* [Data]:
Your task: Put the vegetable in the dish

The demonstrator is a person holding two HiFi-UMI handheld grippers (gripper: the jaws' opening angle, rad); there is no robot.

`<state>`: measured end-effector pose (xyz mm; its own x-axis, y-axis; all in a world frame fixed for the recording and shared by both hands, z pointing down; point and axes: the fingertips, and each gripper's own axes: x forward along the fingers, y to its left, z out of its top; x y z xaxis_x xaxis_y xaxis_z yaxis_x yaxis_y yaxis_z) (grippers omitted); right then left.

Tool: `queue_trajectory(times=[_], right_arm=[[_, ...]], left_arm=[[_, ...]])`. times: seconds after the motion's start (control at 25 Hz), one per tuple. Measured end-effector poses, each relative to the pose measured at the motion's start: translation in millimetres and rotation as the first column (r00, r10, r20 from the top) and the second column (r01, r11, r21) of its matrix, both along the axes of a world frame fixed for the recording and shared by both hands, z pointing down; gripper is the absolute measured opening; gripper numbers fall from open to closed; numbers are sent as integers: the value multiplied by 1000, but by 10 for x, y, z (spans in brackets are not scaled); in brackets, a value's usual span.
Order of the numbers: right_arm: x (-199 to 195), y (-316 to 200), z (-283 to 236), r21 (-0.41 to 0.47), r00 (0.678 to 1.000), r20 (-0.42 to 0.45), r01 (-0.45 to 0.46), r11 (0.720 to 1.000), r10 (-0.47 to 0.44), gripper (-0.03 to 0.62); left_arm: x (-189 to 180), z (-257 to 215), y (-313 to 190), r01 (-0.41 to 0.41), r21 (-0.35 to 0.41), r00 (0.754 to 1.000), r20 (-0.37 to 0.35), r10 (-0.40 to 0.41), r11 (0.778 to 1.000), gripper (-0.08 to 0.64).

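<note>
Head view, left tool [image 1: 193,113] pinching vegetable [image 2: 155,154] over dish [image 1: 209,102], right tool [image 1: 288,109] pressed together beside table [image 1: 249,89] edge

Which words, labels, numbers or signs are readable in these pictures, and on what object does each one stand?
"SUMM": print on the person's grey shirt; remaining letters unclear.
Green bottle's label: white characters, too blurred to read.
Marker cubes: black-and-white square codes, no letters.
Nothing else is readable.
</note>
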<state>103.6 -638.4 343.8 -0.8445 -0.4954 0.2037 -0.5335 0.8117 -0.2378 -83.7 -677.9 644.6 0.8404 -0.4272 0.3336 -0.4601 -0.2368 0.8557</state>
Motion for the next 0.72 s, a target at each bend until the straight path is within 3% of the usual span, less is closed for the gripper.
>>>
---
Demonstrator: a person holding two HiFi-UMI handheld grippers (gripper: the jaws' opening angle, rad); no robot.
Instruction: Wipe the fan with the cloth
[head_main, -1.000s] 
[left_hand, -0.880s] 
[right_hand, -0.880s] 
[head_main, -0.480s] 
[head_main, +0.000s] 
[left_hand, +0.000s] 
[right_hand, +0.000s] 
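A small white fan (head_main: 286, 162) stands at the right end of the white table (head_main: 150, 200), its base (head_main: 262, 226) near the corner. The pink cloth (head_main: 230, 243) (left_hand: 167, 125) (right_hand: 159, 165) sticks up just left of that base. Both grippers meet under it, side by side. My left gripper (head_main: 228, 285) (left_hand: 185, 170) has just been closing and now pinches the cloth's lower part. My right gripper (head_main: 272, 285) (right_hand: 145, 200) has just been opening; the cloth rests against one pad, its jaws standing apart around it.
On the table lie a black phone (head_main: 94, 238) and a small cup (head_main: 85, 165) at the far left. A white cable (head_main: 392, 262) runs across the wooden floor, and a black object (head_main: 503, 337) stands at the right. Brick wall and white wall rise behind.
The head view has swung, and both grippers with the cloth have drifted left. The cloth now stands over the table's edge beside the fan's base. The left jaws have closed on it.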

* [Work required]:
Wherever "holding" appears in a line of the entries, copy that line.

* [Result of the exercise]:
The demonstrator is a person holding two HiFi-UMI handheld grippers (gripper: the jaws' opening angle, rad); there is no robot.
Demonstrator: a person holding two HiFi-UMI handheld grippers (gripper: the jaws' opening angle, rad); no robot.

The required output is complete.